The National Spanish Examinations recognizes that test reliability is defined as the degree to which the test gives consistent results each time it is given.

Reliability answers the following questions:

  1. Can I depend on the test to measure the same outcomes consistently?
  2. Given all the other variables being the same, will the test produce the same results again?

Please view the reliability coefficients for the following exam years:

2022 Reliability Coefficients

2021 Reliability Coefficients

2020 Reliability Coefficients

2019 Reliability Coefficients

2018 Reliability Coefficients

2017 Reliability Coefficients

2016 Reliability Coefficients

2015 Reliability Coefficients

2014 Reliability Coefficients

2013 Reliability Coefficients

2012 Reliability Coefficients

2011 Reliability Coefficients

2010 Reliability Coefficients



NSE recognizes three types of evidence which can be collected to ensure test validity:

1.      criterion-related evidence
Evidence demonstrating the systematic relationship of test scores on a predictor test to a predicted criterion variable.
2.      construct-related evidence
Empirical evidence that (1) supports the posited existence of a hypothetical construct and (2) indicates an assessment device does, in fact, measure that construct.
3.      content-related evidence
Evidence indicating that an assessment instrument suitably reflects the content domain it is supposed to represent

Choosing the type of evidence to collect is based on the type of test.  Because criterion-related evidence of validity is concerned with aptitude tests, the NSE does not use this type of evidence in assessing validity of items on the National Spanish Examination.  Similarly, the NSE does not collect construct-related evidence, because there are no hypothetical constructs assessed on the NSE. 

Content-related evidence is the most important in assessing validity for the National Spanish Examination, because the achievement section of the National Spanish Examination is designed from specific learner outcomes based on content standards for specifications for vocabulary and grammar.  Furthermore, content-related evidence of validity is ensured through (1) development care and (2) external reviews.  Furthermore, items in the proficiency section (Interpretive Reading and Interpretive Listening) are validated through a high number of samples which are placed accordingly into the applicable level.

Development care

The National Spanish Exam Writing Committee employs a set of test development procedures carefully focused on assuring that the questions on each level of the exam accurately assess the learner outcomes for that level.  The principal objective is to match the content of the test with the assessment domain through specific procedures during the test development process.

  1. Team reviews standards.
  2. Team reviews benchmarks under each standard.
  3. Team reviews learner outcomes under each benchmark by level.
  4. One team member writes question(s).
  5. Other team members review and discuss question(s).
  6. Director of Test Development confirms relationship between question(s) and learner outcome.

External reviews

Content validity is usually assessed by expert judgment rather than statistical analysis.

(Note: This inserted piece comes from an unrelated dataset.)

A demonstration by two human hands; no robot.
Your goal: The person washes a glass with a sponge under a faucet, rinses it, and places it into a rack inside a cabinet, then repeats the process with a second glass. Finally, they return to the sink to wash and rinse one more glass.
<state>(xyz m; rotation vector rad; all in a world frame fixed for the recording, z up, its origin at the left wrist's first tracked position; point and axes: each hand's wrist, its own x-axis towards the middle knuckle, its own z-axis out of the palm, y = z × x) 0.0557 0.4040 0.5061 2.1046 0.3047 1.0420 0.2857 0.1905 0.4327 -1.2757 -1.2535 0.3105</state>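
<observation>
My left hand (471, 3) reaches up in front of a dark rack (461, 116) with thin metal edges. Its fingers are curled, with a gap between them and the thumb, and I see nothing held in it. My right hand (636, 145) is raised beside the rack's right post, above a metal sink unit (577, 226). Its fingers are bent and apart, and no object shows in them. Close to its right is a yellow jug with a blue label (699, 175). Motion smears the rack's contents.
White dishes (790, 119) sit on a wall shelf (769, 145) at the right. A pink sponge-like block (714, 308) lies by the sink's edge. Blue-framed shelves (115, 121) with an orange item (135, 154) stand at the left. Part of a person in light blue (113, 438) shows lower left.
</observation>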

After completion of the test draft, the National Spanish Examination Review Committee rates the content appropriateness of a given test by performing a systematic review of the test.  This study relies very heavily on human judgment; therefore, the teachers who are chosen for this committee are experts in standards-based curriculum, instruction and assessment.

After the tests have been administered, the National Spanish Exam analyzes the question details reports which provide information on how a specific sampling of students have done on a specific item.  A validity panel that consists of trained professionals who have taught across all levels confirms through the QDR that all test items have face and content validity.